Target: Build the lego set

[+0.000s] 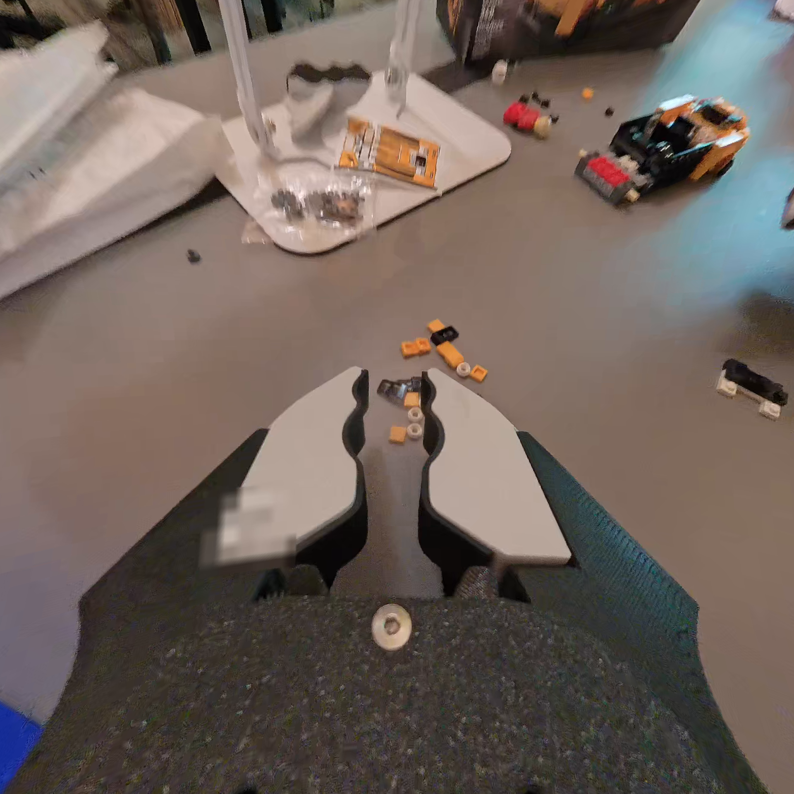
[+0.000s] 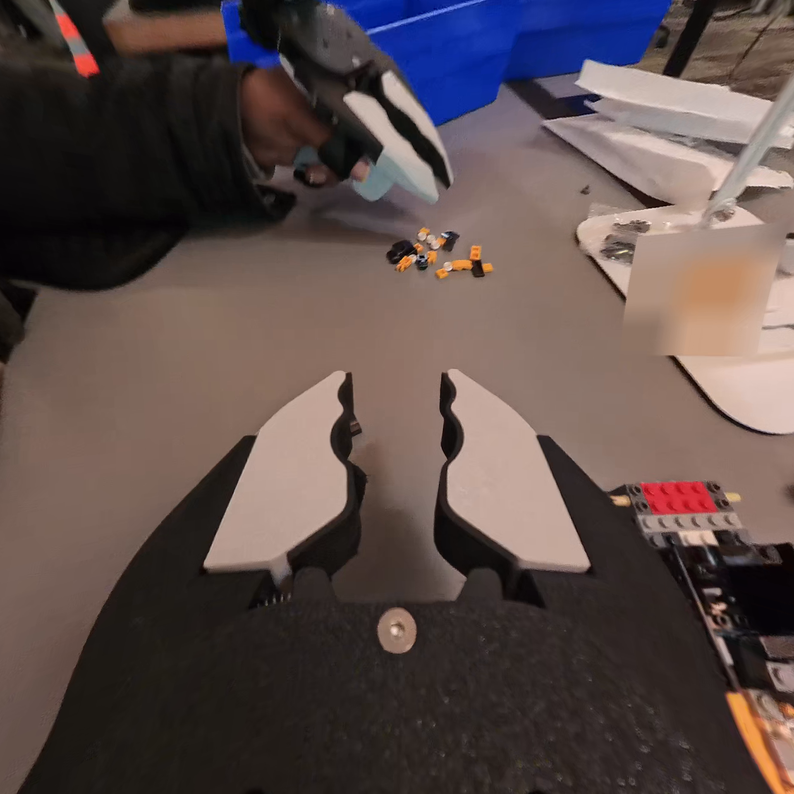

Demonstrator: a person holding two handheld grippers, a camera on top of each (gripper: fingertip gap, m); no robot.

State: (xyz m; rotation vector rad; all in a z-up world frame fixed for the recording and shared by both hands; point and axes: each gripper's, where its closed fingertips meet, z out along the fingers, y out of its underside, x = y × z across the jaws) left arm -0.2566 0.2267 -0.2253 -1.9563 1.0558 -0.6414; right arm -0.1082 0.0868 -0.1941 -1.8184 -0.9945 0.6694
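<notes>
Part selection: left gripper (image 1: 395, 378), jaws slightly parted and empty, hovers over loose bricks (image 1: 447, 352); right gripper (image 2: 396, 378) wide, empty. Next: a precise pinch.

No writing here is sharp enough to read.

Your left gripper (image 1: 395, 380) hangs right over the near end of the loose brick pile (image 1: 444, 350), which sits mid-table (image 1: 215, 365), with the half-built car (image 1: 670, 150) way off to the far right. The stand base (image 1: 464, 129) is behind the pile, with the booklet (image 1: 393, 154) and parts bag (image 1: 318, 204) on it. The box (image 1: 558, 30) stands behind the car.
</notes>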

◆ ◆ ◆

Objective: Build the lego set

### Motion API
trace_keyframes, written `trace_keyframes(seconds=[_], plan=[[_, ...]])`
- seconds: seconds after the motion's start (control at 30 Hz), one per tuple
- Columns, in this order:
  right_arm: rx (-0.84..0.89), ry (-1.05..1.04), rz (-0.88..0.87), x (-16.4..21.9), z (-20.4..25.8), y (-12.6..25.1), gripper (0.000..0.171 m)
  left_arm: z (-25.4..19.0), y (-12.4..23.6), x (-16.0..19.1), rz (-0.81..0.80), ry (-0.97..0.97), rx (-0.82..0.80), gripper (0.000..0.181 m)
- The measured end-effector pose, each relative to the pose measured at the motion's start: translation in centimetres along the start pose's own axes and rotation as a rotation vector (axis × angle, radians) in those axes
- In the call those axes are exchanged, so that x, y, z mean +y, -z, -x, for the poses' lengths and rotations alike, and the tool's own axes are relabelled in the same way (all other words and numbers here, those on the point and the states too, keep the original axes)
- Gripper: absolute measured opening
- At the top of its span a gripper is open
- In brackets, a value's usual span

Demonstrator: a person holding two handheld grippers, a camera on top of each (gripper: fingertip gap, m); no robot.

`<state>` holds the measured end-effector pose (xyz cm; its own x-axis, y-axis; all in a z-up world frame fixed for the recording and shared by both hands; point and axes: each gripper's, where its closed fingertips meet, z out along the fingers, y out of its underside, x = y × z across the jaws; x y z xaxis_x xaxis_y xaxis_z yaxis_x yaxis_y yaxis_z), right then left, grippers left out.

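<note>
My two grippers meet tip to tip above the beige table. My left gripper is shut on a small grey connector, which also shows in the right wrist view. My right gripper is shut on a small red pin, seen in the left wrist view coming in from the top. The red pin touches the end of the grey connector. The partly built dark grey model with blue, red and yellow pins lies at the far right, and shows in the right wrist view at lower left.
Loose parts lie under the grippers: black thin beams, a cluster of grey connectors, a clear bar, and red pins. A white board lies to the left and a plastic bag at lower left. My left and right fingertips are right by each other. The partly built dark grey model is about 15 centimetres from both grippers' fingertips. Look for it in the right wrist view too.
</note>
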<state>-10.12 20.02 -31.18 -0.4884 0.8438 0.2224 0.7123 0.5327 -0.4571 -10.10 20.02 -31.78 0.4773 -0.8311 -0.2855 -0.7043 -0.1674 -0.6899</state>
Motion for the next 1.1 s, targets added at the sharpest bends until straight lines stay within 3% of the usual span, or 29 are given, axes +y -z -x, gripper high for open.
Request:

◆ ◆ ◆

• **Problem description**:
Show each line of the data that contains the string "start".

• **The answer**:
- seconds: seconds after the motion's start (control at 30 Hz), one per tuple
- The measured end-effector pose, each relative to the pose measured at the motion's start: translation in centimetres along the start pose's own axes and rotation as a rotation vector (axis × angle, radians) in those axes

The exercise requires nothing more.